①人間の最高次の欲求は、自己実現の欲求である。

②仕事を通じての自己実現は、自己を追求しその充足を果たすことであると同時に、真の自我とも言うべき無我に達することでもある。その意味で、自己実現とは自己超越でもある。

自己実現=自己超越の境地において、利己-利他の二項対立は解消される。なぜなら、自己実現者は他人の喜びによって自分の喜びを得るため、利己的な行為は同時に利他的な行為でもあるからである(これを「シナジー」という。)。

④そして、シナジーを実現するために必要となる能力は、やるべきことをやる能力、取り組むべき仕事に取り組む能力、現実に存在する問題を解決する能力、完遂すべき仕事を完遂する能力である。それはもっといい世界を作る能力であり、世界をより完璧に近づける能力である。

 

 すなわち、眼前の取り組むべき仕事に取り組み(④)、そのことが他人に喜びをもたらすことを通じて自分の喜びを得る境地(③)こそが、真の自我とも言うべき無我(自己超越)であり(②)、自己実現ということである(①)。そして、自己実現の欲求を得ることができたとき、我々は最も強い動機づけを得ることができる。

 

 ところで、上記が成り立つためには、他人の喜びを自分の喜びと感じること、すなわち人間が好きである必要がある。しかし、これがなかなか難しい。なぜなら、人は自分の配偶者や子ども、親、兄弟、友人らの喜びであれば自ずと自分の喜びと感じられるものの、関係の薄い他人の喜びを同様に感じることは難しいためである。そのため、自己実現=自己超越の道とは、実質的には人間を好きになる道であるといえる。

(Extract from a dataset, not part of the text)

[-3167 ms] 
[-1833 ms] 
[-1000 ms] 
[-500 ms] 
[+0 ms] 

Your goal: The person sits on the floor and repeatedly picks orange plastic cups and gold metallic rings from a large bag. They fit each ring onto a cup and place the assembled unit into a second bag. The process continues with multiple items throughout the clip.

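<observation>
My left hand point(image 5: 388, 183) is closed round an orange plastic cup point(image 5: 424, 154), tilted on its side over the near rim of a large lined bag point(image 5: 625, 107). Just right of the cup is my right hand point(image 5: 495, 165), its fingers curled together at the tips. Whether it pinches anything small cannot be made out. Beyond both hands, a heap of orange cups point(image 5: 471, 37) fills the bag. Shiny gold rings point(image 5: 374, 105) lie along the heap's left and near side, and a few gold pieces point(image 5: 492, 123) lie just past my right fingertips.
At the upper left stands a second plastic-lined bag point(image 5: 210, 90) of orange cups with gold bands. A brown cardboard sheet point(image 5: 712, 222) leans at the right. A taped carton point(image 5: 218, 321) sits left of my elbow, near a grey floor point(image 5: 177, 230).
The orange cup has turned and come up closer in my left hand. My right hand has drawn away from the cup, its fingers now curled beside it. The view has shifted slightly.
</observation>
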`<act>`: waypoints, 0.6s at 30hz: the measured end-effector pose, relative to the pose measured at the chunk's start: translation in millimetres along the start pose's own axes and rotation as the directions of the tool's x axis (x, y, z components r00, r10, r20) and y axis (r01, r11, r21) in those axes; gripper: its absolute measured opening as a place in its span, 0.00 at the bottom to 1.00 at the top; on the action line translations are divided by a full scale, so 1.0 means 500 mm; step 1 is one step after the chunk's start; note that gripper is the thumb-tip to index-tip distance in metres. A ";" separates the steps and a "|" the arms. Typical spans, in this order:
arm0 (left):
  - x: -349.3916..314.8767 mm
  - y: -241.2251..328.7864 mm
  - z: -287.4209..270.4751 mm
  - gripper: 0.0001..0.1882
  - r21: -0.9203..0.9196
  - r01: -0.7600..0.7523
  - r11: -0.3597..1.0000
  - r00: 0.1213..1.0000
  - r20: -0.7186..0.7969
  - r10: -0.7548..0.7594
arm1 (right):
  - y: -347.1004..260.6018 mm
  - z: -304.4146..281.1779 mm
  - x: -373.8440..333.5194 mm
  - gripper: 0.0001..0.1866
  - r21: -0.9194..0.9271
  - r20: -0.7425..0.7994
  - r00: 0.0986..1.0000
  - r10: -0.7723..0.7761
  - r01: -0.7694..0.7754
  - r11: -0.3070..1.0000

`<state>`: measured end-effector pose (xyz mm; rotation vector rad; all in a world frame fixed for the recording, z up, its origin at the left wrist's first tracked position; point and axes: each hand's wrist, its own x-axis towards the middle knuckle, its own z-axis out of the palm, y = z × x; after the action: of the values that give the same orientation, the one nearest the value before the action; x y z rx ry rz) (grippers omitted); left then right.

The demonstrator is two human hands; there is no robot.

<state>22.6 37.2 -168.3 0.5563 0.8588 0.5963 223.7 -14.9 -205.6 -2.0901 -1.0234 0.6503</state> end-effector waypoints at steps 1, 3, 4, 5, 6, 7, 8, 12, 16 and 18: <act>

 では、人間を好きになるためにはどうすればよいのだろう?これについては、私にも確たる考えがあるわけではないが、経験的に述べれば次の3つのアプローチが重要ではないかと思う。すなわち、エゴイズムを超越すること、他者の境遇を想像する習慣を持つこと、そして実際に他者に貢献し続けることである。

 そして、上記のうち3つ目は仕事を通じて実現できるものの、1つ目と2つ目は基本的に私生活を通じて実現されるものである。そのため、弁護士になった皆さんには、仕事に励むだけでなく、充実した私生活を送ってもらいたい。そして、皆さんが人間を好きになり、皆さんなりの方法で「何のために弁護士の仕事をするのか?」に対する回答を見つけてほしいと心から願っている。